Natural sunlight and artificial ultraviolet light can be effective with psoriasis.
- Sunlight — Exposure to UV light in natural sunlight or from artificial sources slows skin cell turnover and reduces scaling and inflammation. Too much exposure, however, can worsen symptoms.
- UVB light — This is the UV light that doesn’t cause sunburns, but instead penetrates into the dermis layer of the skin. Controlled broadband and narrow band UVB exposure can be effective with psoriasis.
- Goeckerman therapy — This is a combination of UVB treatment and coal tar. The coal tar makes the skin more receptive to UVB light.

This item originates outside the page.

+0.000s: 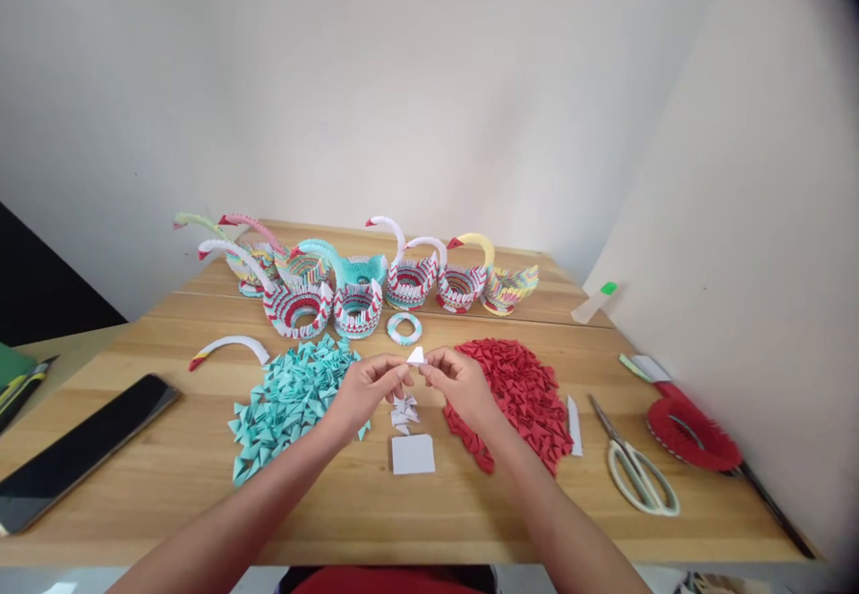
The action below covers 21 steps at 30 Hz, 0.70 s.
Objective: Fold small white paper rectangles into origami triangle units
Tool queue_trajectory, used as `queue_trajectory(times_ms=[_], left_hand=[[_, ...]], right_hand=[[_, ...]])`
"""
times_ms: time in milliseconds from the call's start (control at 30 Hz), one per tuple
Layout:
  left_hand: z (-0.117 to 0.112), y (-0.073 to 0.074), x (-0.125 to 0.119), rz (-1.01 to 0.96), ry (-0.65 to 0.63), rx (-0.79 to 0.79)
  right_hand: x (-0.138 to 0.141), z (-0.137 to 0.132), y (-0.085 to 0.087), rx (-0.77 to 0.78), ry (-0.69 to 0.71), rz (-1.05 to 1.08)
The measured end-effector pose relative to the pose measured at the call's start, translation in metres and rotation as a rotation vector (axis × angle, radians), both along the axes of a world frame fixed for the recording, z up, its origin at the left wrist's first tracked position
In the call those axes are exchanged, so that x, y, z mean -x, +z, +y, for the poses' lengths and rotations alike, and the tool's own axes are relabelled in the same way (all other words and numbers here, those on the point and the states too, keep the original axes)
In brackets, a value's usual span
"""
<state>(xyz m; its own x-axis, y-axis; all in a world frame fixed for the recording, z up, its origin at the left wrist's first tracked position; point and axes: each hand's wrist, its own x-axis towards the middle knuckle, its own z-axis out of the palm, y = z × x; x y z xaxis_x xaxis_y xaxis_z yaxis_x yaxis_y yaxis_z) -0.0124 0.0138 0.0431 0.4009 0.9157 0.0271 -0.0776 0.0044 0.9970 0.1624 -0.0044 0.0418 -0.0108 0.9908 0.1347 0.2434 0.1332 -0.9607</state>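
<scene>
Between both hands, above the middle of the table, is a small folded piece of white paper (pixel 417 356) with a pointed top. My left hand (pixel 369 386) pinches its left side with thumb and forefinger. On the other side my right hand (pixel 463 381) grips it the same way. Below the hands lie several folded white paper triangles (pixel 403 413) and a stack of white paper slips (pixel 413 454). A heap of turquoise paper triangles (pixel 295 402) spreads by my left forearm, and a heap of red paper triangles (pixel 523 393) by my right.
Several folded-paper swans (pixel 357 308) stand along the back, with a turquoise-and-white paper ring (pixel 404 328) before them. A white curved swan neck (pixel 232 343) and a phone (pixel 84 451) lie left. Right are scissors (pixel 634 464), a white strip (pixel 574 426) and a red paper piece (pixel 694 433).
</scene>
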Motion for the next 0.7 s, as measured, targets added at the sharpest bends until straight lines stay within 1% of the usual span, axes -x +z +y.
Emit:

- Psoralen plus UVA — This is an aggressive treatment that can cause the same problems as long-term sun exposure, but it is effective for more severe cases of psoriasis. It involves taking psoralen, a light-sensitizing medication, prior to exposure to UVA light. The psoralen makes the skin more responsive to the UVA light.
- Excimer laser — This is a controlled beam of UVB light that is directed onto only the affected skin without harming the unaffected skin.
Oral and injected medications
The use of prescription oral or injected medications is known as systemic treatment. These drugs have side effects, so they are used only for brief periods, usually alternating with other forms of treatment.
- Retinoids — This vitamin A-based drug can be used with severe psoriasis, but it has side effects such as hair loss
- Methotrexate — This drug decreases production of skin cells and suppresses inflammation. In can slow the progression of psoriatric arthritis in some people.
- Cyclosporine — Cyclosporine suppresses the immune system, but it has serious side effects and can only be taken short-term.
- Injected immune system drugs — A variety of drugs are approved for treatment of moderate to severe psoriasis that isn’t responding to other treatments.
Although there isn’t any research showing across the board effectiveness, for some patients changes in diet or taking certain supplements may help. Aloe vera and barberry can be used topically, while fish oil is taken orally.